** WHAT THE EXERCISE ASKS **
Your answer should consist solely of the lines from the first line of the data through the line with "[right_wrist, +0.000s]", each reproduced exactly.

----- EXTRACTED ENTRIES

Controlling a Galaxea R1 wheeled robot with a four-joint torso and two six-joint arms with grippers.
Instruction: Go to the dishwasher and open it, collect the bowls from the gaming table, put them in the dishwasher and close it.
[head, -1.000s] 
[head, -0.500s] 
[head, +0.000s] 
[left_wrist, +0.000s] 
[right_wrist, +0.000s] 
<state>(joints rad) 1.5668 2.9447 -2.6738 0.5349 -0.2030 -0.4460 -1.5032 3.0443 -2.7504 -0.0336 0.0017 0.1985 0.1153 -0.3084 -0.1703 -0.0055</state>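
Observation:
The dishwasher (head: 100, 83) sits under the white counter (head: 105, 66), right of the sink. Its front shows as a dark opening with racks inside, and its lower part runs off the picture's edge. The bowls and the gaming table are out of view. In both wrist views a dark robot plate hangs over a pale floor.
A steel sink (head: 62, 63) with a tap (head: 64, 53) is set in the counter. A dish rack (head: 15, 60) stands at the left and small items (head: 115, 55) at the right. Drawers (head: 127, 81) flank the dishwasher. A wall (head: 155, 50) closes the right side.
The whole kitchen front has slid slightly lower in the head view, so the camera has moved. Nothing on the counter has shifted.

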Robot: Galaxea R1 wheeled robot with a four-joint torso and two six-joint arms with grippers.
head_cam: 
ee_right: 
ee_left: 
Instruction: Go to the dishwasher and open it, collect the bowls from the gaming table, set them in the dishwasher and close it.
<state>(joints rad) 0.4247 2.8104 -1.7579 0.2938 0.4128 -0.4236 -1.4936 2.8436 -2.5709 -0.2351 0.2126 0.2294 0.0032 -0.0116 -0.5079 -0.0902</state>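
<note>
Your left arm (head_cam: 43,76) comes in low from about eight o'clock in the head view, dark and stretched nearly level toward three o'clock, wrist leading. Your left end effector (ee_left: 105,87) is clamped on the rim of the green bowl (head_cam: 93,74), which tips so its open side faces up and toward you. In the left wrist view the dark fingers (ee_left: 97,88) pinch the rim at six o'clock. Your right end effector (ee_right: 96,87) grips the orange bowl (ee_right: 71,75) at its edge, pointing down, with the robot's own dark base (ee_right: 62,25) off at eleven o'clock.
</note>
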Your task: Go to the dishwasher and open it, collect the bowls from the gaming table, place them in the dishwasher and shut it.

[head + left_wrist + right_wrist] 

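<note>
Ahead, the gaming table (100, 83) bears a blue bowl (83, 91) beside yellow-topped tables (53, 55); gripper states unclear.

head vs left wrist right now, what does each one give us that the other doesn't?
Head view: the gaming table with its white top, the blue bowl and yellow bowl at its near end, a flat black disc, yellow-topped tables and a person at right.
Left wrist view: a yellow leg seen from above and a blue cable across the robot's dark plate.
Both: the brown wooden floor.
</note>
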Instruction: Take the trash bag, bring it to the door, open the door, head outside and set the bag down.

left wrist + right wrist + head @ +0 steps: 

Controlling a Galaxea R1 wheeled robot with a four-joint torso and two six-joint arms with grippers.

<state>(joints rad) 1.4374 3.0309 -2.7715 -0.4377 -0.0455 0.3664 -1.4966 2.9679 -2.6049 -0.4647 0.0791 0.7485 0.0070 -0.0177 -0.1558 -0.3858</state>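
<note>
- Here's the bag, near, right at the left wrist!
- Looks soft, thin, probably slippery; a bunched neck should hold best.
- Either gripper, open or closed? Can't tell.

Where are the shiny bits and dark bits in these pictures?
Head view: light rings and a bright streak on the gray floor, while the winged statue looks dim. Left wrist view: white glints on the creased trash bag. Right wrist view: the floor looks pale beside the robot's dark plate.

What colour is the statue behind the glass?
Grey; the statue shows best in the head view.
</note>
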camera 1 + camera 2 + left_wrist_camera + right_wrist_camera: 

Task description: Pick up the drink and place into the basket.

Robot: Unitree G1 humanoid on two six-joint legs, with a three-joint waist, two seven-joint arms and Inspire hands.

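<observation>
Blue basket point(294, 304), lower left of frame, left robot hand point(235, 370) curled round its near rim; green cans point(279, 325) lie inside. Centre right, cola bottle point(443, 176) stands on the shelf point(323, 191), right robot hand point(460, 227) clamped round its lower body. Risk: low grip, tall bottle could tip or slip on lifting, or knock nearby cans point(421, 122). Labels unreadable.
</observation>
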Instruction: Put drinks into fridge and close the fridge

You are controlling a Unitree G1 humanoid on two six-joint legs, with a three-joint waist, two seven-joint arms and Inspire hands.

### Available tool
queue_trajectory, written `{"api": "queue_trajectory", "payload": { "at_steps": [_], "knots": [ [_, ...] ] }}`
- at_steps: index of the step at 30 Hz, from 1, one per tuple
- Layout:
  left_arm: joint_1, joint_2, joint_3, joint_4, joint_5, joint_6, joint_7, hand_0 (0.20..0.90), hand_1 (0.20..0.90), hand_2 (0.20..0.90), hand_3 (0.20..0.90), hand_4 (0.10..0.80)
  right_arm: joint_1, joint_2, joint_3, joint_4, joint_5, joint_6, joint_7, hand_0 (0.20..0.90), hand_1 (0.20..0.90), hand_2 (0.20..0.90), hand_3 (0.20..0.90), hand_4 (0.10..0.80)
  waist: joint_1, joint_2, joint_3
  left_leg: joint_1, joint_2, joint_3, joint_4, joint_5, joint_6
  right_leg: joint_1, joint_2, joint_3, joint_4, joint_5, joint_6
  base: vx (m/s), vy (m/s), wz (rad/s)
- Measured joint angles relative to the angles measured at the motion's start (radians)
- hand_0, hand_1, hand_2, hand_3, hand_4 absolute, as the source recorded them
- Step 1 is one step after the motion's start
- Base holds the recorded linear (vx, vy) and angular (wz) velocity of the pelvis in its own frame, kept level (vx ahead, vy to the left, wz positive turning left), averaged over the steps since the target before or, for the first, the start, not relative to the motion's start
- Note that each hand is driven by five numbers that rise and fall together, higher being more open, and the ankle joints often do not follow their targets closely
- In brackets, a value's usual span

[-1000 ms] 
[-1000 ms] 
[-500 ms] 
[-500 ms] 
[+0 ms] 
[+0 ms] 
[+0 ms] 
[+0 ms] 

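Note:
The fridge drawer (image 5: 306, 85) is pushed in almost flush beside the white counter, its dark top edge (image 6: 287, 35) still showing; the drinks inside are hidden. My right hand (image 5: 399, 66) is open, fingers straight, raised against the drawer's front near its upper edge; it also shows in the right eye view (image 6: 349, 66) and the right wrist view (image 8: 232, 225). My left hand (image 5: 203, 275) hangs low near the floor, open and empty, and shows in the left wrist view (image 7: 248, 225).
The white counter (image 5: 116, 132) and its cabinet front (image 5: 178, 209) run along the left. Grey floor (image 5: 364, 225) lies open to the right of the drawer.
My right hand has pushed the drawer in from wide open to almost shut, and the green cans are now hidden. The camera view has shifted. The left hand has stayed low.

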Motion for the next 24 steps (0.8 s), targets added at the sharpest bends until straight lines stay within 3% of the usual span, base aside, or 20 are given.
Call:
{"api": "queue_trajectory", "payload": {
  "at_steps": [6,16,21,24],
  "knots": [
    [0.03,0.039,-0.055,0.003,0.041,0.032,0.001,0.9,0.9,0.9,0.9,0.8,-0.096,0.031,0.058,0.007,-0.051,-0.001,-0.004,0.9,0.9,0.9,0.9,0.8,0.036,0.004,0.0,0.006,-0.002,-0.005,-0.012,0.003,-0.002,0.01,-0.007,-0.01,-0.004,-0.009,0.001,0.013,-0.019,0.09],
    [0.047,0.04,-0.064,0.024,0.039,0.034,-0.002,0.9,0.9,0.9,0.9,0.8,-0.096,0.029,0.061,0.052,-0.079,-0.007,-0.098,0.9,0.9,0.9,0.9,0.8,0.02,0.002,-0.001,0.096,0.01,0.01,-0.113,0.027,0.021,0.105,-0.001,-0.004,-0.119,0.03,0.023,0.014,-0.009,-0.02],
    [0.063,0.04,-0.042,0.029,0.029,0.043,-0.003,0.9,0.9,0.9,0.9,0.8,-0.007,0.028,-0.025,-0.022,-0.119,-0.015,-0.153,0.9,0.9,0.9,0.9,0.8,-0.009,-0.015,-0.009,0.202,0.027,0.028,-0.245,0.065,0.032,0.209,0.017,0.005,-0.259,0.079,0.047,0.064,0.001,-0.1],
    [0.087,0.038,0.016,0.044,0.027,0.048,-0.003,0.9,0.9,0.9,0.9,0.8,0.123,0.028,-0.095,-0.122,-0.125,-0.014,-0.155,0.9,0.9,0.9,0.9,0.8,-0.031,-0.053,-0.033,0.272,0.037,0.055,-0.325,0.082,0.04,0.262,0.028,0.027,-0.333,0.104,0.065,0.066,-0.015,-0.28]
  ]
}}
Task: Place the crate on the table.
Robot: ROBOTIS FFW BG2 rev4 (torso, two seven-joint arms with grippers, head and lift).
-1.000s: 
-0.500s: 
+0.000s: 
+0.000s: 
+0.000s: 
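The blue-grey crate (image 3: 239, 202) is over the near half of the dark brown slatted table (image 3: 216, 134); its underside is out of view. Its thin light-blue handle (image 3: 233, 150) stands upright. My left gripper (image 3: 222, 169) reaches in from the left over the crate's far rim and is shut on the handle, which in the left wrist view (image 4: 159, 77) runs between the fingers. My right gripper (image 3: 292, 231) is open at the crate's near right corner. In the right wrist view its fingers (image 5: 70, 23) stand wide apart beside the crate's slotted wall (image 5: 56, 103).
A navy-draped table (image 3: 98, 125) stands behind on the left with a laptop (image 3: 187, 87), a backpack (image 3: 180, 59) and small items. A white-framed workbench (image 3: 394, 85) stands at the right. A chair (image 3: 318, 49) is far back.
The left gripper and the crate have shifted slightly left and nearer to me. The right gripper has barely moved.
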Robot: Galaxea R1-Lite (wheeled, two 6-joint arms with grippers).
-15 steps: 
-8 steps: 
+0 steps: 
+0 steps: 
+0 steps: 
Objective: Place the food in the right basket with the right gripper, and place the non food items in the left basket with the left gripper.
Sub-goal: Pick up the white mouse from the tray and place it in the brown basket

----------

** RESPONSE TO THE TASK **
Controlling a Galaxea R1 wheeled robot with a four-joint torso and two six-joint arms with grippers.
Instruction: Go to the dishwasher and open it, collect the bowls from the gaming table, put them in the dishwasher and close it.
[head, -1.000s] 
[head, -0.500s] 
[head, +0.000s] 
[left_wrist, +0.000s] 
[right_wrist, +0.000s] 

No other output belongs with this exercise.